Saturday, January 3, 2015

Discoveries on hikes in Big Bend National Park

From our final camping spot in Big Bend we took several hikes. One was on an established trail, the Pine Canyon Trail. We did this hike the morning after it had snowed, so the trail was beautiful. And all along the way we could tell that we were not the first morning visitors--many small creatures had used it.

The trail winds through desert before hitting the canyon. The last 3/4 mile is pretty steep, which you will realize why I am saying this in a minute. Since we hiked from our camping spot, not the trailhead, we added 2 1/2 miles to the actual route.

 

 

We just had to do this:

The trail ends at a huge cliff. If there has been a lot of rain there would be a waterfall. Instead, today, there were icicles.

 

 

I mentioned that the final 3/4 mile is fairly steep. The reason we know this is because one of us is a ditz and left his camera at the end of the trail, so both this person who shall remain unnamed and his wife had to do it twice. This is in addition to the extra 2 1/2 miles this person and his wife had extra because they were not at the trailhead. Good thing this unnamed person's wife is such a good sport.

The rest of our days In Big Bend we did our more typical explorations. We would identify a place and see if we could make it there. This particular part of Big Bend has a lot of underbrush which made cross country hiking difficult, and it also had wash after wash. These washes were a bit more difficult to scramble across than other washes we have encountered. But still fun.

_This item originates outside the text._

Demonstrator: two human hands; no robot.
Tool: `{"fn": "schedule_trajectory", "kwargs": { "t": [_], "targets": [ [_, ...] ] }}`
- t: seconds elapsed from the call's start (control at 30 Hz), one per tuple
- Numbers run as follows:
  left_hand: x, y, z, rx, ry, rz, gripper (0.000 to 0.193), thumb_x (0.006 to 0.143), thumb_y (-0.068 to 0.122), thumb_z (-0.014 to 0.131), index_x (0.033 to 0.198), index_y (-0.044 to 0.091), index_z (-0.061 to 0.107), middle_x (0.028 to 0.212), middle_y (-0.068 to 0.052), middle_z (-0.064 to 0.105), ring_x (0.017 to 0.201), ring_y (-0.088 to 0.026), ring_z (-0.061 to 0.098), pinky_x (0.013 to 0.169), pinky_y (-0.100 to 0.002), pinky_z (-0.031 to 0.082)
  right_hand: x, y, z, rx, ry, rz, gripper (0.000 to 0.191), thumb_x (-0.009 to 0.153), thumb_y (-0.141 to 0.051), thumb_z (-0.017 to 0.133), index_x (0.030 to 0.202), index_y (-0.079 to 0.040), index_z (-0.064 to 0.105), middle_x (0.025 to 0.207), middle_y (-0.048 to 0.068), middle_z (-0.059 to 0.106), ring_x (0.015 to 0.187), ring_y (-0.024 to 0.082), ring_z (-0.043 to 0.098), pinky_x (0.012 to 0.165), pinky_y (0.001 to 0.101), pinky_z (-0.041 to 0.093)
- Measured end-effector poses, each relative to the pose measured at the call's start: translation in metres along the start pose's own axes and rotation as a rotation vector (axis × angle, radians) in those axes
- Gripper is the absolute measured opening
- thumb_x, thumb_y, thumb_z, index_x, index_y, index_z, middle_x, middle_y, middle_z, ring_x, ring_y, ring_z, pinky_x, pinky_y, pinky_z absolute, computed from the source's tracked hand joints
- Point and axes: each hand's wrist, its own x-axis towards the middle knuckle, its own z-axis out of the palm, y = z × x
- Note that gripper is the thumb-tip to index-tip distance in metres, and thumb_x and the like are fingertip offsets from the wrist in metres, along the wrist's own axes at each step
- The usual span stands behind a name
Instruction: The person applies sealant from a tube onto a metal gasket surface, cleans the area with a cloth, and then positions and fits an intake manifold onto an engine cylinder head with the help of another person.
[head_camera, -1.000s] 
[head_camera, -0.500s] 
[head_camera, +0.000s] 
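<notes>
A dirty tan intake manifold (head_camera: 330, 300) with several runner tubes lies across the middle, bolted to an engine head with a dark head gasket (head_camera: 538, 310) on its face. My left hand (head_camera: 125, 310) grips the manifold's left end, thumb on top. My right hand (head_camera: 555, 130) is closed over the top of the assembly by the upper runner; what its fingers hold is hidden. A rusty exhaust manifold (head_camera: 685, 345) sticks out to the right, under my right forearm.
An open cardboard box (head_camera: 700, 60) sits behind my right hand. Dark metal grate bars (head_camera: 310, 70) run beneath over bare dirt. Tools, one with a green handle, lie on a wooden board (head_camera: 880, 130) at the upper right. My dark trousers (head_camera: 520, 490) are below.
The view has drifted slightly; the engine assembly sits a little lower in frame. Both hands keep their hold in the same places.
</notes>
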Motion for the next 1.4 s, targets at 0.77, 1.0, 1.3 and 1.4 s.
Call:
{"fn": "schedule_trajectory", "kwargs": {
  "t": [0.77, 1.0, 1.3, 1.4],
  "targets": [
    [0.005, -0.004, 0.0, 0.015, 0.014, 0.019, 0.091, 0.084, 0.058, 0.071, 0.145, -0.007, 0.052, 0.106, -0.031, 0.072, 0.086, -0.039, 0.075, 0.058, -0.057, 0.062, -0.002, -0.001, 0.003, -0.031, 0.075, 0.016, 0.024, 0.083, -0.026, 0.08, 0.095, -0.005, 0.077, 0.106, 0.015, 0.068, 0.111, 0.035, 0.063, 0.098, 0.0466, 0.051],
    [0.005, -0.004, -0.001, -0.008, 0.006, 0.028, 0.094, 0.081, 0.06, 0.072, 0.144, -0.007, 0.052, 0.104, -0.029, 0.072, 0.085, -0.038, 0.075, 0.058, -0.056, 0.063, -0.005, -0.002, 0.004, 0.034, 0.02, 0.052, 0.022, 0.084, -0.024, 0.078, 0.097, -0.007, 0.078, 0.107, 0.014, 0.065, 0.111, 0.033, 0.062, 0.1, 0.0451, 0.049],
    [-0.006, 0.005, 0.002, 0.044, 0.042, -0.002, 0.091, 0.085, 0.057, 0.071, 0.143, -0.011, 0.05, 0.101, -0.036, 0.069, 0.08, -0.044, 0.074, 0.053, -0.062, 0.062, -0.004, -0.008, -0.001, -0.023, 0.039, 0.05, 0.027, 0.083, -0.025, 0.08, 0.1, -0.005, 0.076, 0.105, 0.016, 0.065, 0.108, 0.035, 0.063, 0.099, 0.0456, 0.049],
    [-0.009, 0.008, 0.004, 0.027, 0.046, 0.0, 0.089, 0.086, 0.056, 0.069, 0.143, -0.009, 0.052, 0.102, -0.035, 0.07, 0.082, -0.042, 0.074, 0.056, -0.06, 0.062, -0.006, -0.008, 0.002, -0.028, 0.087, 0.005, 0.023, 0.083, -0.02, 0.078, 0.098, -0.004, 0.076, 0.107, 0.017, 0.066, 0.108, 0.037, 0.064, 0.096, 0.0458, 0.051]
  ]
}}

The cool thing we discovered, out in the middle of nowhere, was three dams that had been built before Big Bend became a park in 1935. One was little more than earth piled up, with big rocks keeping it in place. Seems a bit thrown together, but it is still there, almost completely hidden in the underbrush.

 

What fascinated us was the other side of this dam. It was a large dirt area, cleared of any vegetation, with what looked like to be a small circular track--as if the Javelinas regularly ran races around it. We could come up with no explanation for this curious phenomenon.

 

 

On another of our hikes, out in the middle of nowhere, we came this dam.

 

Can you believe the size and condition of it? A few hundred feet up the wash was another, although smaller, one built in the same style. Who built these?